Distance Measurement on the Nanometer Scale with FRET and Molecular Dynamics Simulations

Single molecule fluorescence resonance energy transfer (smFRET) experiments exploit the distance dependency of the measurable transfer efficiency between two dyes to determine distances on the nm scale. The transfer efficiency in addition depends on the instantaneous mutual orientation Κ2 inaccesible to experiments. In molecular dynamics simulations, the mutual orientation of the dyes is accessible. Therefore, combining simulations with experiments results in more accurate distances as estimated from experiments alone.

Financial Support: SFB 755 - Nanoscale Photonic Imaging, German Israeli Foundation grant (Agreement No. 1000.89.9/2008)

Collaborations: Claus Seidel (University of Düsseldorf), Ben Schuler (University of Zurich, Switzerland)

Figure 1: Illustration of the smFRET principle

Single molecule fluorescence resonance energy transfer (smFRET) experiments measure the non-radiative transfer efficiency from a donor to an acceptor dye. The transfer efficiency depends on the inter-dye distance and is measured by monitoring the relative fluorescence intensities of donor and acceptor. Measurements of the FRET efficiency on individual molecules with dyes attached probe the distance in or between biomolecules and biomolecular subunits. The optical read-out of fluorescence allows application of the technique at ambient conditions and in vivo. The recent development of time-resolved (tr) experiments enables the extraction of information on single molecule dynamics. These advantages resulted in the emergence of smFRET as a powerful tool in biophysics providing a sensitive nanometer distance reporter to investigate biological structures and their function. Ligand-receptor interactions, conformational changes, protein synthesis and folding kinetics as well as translocation of genes are only some of the multitude of issues that can be addressed by tr-smFRET.

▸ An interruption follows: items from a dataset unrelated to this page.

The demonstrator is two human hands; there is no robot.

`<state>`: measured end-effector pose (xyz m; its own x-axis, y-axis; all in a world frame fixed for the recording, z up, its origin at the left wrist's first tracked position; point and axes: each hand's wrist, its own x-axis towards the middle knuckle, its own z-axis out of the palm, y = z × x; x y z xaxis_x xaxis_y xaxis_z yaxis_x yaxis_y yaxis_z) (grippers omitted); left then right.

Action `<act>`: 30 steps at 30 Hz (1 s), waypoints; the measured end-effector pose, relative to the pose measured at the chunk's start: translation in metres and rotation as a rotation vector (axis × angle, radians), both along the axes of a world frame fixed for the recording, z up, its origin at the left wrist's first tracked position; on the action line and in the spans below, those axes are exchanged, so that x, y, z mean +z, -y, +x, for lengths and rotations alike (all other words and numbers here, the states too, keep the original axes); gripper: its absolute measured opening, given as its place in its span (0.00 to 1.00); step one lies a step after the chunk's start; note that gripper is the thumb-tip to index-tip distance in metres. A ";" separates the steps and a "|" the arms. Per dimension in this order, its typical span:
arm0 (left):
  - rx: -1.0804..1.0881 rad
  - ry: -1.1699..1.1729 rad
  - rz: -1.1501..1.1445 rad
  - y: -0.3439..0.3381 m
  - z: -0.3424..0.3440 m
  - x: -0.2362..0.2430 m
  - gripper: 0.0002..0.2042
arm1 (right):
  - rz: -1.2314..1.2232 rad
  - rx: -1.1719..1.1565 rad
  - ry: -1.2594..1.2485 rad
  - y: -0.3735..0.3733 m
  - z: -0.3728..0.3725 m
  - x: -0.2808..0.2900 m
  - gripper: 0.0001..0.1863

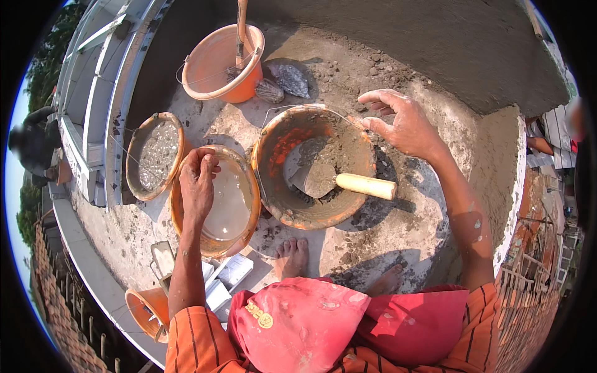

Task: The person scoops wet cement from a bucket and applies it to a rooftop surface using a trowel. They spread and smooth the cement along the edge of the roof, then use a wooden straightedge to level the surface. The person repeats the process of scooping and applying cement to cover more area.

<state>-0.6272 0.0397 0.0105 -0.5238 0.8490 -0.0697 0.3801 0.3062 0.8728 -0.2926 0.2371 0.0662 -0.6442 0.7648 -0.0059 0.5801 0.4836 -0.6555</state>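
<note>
My left hand [198,180] rests over the far rim of an orange bucket of cloudy water [245,186], fingers curled on the edge. My right hand [398,121] hovers with fingers spread at the far right rim of a larger orange bucket [273,205] holding grey mortar. A trowel with a pale wooden handle [367,185] lies in that mortar, its blade buried in the mix. Neither hand holds the trowel.
An upright orange bucket [211,68] with a tool handle stands at the back. Another bucket [155,152] of wet grey material sits at left by a metal railing [93,93]. My bare foot [292,256] is below the buckets. A plastered wall [435,50] rises behind.
</note>
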 end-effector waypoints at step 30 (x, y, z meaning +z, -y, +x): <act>-0.425 -0.245 -0.206 -0.089 0.073 -0.003 0.19 | 0.436 0.266 0.625 0.077 -0.006 -0.024 0.11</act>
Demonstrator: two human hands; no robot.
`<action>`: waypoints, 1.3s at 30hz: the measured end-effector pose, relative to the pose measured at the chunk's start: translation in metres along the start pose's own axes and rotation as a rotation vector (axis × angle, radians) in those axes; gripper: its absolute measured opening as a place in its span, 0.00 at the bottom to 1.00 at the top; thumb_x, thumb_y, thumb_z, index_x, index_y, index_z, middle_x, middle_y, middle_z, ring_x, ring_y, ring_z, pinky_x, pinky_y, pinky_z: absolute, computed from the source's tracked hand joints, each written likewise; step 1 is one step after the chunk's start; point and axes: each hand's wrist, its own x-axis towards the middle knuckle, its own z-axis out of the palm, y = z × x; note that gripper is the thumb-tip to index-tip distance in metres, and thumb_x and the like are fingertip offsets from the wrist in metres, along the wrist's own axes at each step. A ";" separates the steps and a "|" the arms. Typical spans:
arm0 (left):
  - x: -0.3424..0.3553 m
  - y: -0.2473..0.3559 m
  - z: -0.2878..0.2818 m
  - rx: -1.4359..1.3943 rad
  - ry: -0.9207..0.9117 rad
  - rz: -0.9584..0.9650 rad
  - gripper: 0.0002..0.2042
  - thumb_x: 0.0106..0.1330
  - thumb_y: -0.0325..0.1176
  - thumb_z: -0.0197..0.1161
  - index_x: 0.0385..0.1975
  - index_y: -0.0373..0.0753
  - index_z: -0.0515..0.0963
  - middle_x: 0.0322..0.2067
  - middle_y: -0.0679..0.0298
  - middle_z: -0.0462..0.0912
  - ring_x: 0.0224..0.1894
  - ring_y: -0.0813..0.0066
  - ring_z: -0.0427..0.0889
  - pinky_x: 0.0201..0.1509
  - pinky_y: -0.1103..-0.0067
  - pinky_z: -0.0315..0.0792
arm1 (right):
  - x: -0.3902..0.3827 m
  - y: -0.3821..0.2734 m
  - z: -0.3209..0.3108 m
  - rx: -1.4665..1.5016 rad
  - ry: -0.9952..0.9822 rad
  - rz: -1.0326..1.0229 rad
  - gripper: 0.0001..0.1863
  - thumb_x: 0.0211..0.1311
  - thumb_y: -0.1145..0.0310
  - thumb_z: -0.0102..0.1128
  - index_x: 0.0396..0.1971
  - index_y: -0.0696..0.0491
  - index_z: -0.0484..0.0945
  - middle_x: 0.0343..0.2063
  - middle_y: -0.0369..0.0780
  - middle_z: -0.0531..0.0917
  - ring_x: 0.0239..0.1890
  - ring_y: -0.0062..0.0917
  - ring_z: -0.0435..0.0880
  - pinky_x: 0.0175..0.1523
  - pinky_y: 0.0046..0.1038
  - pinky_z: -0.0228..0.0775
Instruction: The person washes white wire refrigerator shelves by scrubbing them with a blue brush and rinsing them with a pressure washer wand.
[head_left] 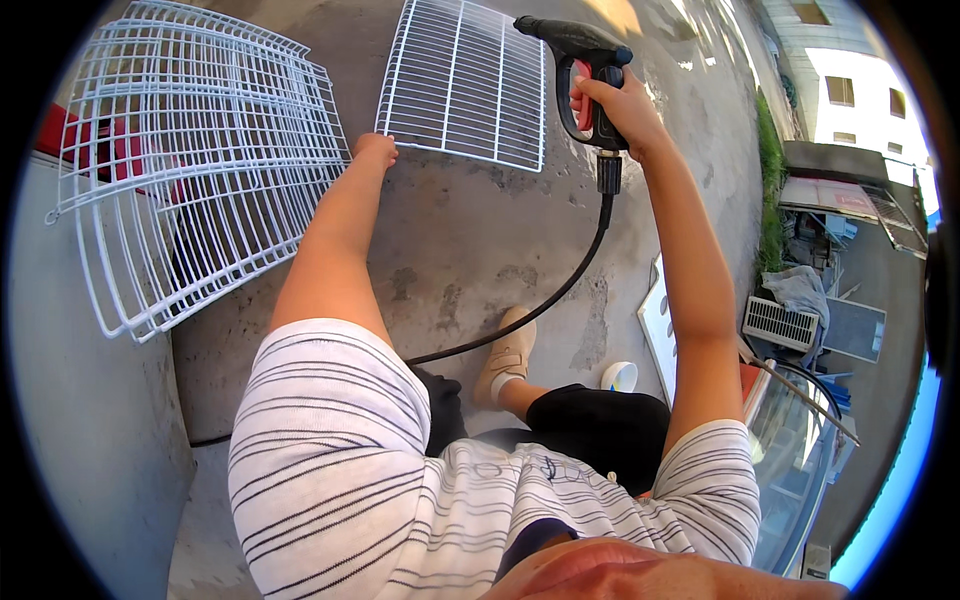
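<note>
My left hand (377, 150) is closed on the near left corner of a white wire shelf rack (465, 85), which it holds out in front of me. In my right hand (622, 108) is a black pressure washer spray gun (575, 42) with a red trigger. Its nozzle end points left, above the rack's far right part. From the base of the gun's handle a black hose (560, 295) curves down and left past my leg. To the left of my left arm stand several more white wire racks (215, 150), overlapping one another.
A grey panel (95, 370) runs along the left side, with a red object (130, 145) behind the racks. A white cup-shaped container (620, 376) and a white panel with holes (657, 320) are near my right leg. Glass-sided and assorted stored items (790, 420) line the right.
</note>
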 end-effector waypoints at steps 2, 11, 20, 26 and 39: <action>-0.003 -0.002 -0.006 -0.074 -0.022 0.000 0.11 0.67 0.37 0.58 0.35 0.35 0.79 0.25 0.63 0.82 0.22 0.76 0.80 0.21 0.82 0.74 | 0.007 -0.029 0.019 -0.046 -0.185 0.030 0.17 0.57 0.66 0.62 0.41 0.58 0.69 0.30 0.41 0.82 0.31 0.22 0.83 0.32 0.24 0.78; -0.009 -0.004 -0.011 -0.374 -0.102 -0.082 0.09 0.70 0.29 0.49 0.40 0.36 0.76 0.31 0.59 0.81 0.30 0.71 0.82 0.30 0.76 0.79 | 0.016 -0.060 0.057 -0.243 -0.349 -0.034 0.20 0.58 0.63 0.62 0.46 0.58 0.69 0.31 0.41 0.82 0.31 0.21 0.83 0.33 0.23 0.79; -0.018 -0.008 -0.002 -0.561 -0.185 -0.131 0.10 0.70 0.27 0.42 0.44 0.40 0.71 0.38 0.62 0.78 0.41 0.71 0.80 0.49 0.69 0.77 | -0.012 -0.031 0.076 -0.195 -0.434 0.109 0.17 0.56 0.66 0.63 0.42 0.59 0.70 0.29 0.40 0.81 0.30 0.21 0.82 0.34 0.24 0.77; -0.033 -0.006 -0.012 -0.592 -0.205 -0.152 0.11 0.66 0.24 0.42 0.44 0.36 0.70 0.41 0.60 0.77 0.44 0.68 0.80 0.51 0.66 0.76 | -0.026 -0.021 0.076 -0.168 -0.511 0.186 0.17 0.57 0.67 0.62 0.42 0.58 0.69 0.29 0.40 0.81 0.30 0.21 0.82 0.34 0.23 0.76; -0.065 0.009 -0.001 -0.591 -0.346 -0.268 0.19 0.69 0.33 0.36 0.52 0.27 0.65 0.46 0.51 0.75 0.47 0.60 0.79 0.54 0.63 0.74 | -0.059 0.001 0.040 -0.020 -0.465 0.280 0.15 0.58 0.68 0.61 0.41 0.59 0.70 0.29 0.40 0.81 0.27 0.21 0.81 0.31 0.23 0.76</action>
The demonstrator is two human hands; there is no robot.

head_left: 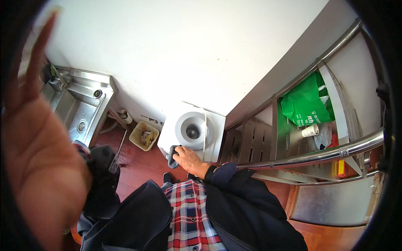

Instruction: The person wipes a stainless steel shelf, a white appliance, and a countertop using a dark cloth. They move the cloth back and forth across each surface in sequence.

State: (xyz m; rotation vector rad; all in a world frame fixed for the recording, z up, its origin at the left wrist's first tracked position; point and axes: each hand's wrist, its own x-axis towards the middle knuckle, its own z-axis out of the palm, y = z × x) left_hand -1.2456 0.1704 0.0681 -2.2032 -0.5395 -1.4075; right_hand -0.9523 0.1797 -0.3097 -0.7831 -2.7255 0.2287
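Note:
My right hand [186, 159] grips a dark grey cloth [171, 158] at the front of a white box-shaped appliance [213, 145], which looks like a water dispenser without its bottle. Its top has a grey round collar [183, 128] around a dark opening, with a thin pale bar or cord lying across the collar's right side. Very close to the camera at the left, my left hand [50, 163] is raised and blurred, its fingers stretched upward with nothing visible in them, partly cut off by the dark rim of the picture.
A steel sink [72, 115] stands at the left. A cream bin [138, 142] with waste sits on the red floor. At right, a steel rack [326, 154] holds a green bag [297, 100], a paper cup [310, 130] and small packages. A white wall rises behind.

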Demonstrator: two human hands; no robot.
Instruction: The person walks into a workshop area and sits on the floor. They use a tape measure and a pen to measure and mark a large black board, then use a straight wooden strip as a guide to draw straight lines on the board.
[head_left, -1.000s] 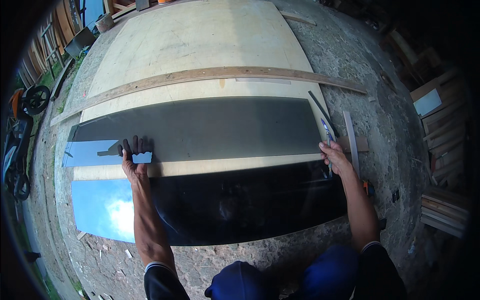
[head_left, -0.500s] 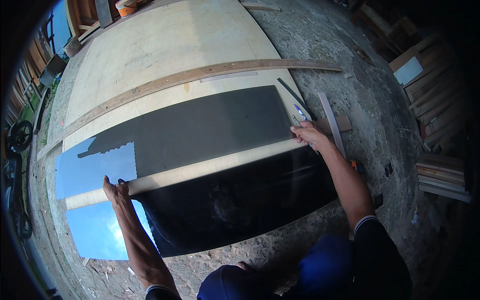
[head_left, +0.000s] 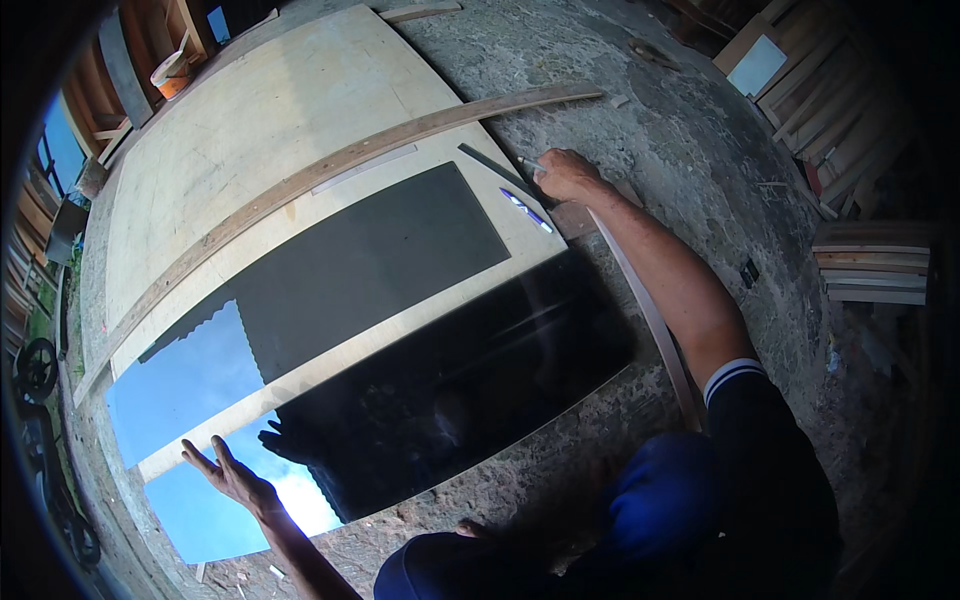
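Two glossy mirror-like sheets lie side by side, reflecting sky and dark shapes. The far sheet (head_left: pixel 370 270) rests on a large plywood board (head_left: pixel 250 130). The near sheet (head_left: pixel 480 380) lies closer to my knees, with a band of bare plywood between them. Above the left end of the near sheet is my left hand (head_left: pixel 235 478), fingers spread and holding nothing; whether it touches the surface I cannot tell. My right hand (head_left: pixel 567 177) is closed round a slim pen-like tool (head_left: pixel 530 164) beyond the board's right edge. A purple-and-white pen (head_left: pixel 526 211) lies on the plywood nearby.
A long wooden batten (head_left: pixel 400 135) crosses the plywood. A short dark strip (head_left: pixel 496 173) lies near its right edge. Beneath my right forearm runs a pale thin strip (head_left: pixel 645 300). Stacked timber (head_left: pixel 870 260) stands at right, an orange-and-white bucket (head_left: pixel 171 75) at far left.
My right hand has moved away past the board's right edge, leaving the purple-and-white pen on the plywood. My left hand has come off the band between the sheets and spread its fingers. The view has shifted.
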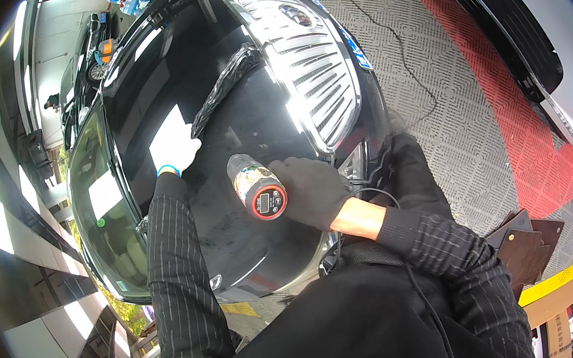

In analogy to television broadcasting, where the received signal strength depends on the antenna orientation, the transfer efficiency not only depends on the inter-dye distance, but also the mutual dye orientation. Therefore, the extraction of distance information from smFRET experiments is not straightforward and involves approximations. Typical approximations are are isotropic and uncorrelated dye transition dipole orientations and that the coupling potential is sufficiently described by dipole-dipole coupling of the transition densities. With these and further approximations, Theodor Förster expressed [Förster, 1948] the transfer efficiency as

\( E(R) = \frac{1}{1+\frac{R^6}{R_0}} \)                    (Eq. 1)

where R is the inter-dye distance and R0 the distance with 50% excitation transfer. The orientation dependency of dipole-dipole coupling is given by

\( \kappa = \text{cos}\,\theta_{DA} - 3 \cdot \text{cos}\,\theta_D \cdot \text{cos}\,\theta_A \)

with  θDA as angle between the two transition dipoles of the dyes.  θD and  θA are the angle between transition dipole of donor or acceptor and the dye separation vector R, respectively. The Förster radius R06 is ∝κ2 and <κ2> = 2/3 for isotropic orientation distributions.

Dyes attached to biomolecules are sterically restricted and interact with the dye's surface. In fact, strong deviations of the isotropicity and thus also of <Κ2> from 2/3 were found [van Beek et al., 2007]. Thus, accurate distance measurements with FRET are hindered by the uncertainty of the dye orientation. In contrast to experiments, the orientation of dyes is accessible at each instant in molecular dynamics simulations (MD).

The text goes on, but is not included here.